_EXERCISE DESCRIPTION_:
Word for word, transcribe the data below from the line with "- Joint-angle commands" to the line with "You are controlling", keeping both of those lines.

==== DATA BELOW

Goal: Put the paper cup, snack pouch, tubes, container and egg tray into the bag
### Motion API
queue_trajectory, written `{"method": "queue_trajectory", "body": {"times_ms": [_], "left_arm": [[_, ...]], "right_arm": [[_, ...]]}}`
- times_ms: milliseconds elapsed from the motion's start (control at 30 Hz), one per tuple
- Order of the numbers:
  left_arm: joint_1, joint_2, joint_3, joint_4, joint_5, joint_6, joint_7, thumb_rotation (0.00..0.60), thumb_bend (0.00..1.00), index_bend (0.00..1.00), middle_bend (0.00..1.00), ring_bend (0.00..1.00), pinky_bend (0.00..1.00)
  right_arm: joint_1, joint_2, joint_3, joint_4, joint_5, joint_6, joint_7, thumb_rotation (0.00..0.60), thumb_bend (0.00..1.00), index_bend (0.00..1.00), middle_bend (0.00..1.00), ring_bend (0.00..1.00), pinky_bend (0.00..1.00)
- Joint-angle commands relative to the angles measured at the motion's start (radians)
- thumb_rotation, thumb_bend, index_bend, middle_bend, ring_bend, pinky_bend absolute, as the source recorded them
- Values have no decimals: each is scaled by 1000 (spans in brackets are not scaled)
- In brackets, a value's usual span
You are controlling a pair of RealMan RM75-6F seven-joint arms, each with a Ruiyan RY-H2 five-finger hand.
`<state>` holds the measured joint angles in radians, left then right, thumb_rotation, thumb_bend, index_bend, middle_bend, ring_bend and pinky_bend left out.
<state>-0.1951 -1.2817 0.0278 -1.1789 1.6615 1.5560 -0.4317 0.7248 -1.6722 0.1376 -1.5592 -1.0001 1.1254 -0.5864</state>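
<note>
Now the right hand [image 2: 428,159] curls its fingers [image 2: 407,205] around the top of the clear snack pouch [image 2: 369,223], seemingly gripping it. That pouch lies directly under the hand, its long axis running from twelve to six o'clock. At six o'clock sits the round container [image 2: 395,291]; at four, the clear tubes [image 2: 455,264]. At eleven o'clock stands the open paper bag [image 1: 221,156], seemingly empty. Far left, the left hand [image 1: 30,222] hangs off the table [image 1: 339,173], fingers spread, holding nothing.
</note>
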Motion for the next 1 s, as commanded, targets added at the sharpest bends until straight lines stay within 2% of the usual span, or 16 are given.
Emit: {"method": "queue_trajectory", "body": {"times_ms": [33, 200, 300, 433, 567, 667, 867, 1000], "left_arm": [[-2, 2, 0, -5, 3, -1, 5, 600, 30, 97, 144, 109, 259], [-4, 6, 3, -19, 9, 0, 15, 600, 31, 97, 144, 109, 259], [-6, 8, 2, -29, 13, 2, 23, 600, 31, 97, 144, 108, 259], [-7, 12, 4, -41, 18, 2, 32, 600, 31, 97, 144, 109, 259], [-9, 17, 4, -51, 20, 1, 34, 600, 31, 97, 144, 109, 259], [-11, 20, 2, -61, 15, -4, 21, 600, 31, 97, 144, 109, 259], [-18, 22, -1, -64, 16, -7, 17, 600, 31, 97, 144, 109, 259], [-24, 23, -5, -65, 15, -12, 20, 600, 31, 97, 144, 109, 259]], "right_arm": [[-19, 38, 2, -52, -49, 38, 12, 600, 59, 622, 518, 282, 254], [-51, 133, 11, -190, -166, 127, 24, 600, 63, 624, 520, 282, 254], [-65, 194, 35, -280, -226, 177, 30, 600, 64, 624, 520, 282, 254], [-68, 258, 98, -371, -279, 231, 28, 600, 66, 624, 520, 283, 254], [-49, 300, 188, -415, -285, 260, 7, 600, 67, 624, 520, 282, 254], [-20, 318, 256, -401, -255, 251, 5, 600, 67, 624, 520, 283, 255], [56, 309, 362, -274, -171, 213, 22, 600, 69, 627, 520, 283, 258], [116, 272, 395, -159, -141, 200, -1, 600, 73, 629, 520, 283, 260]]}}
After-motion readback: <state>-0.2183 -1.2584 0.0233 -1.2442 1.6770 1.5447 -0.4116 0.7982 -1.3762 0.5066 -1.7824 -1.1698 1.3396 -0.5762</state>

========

_TASK RESPONSE_:
- Joint-angle commands relative to the angles measured at the motion's start (radians)
- thumb_rotation, thumb_bend, index_bend, middle_bend, ring_bend, pinky_bend absolute, as the source recorded them
- Values have no decimals: each is scaled by 1000 (spans in brackets are not scaled)
- In brackets, a value's usual span
You are controlling a pair of RealMan RM75-6F seven-joint arms, each with a Ruiyan RY-H2 five-finger hand.

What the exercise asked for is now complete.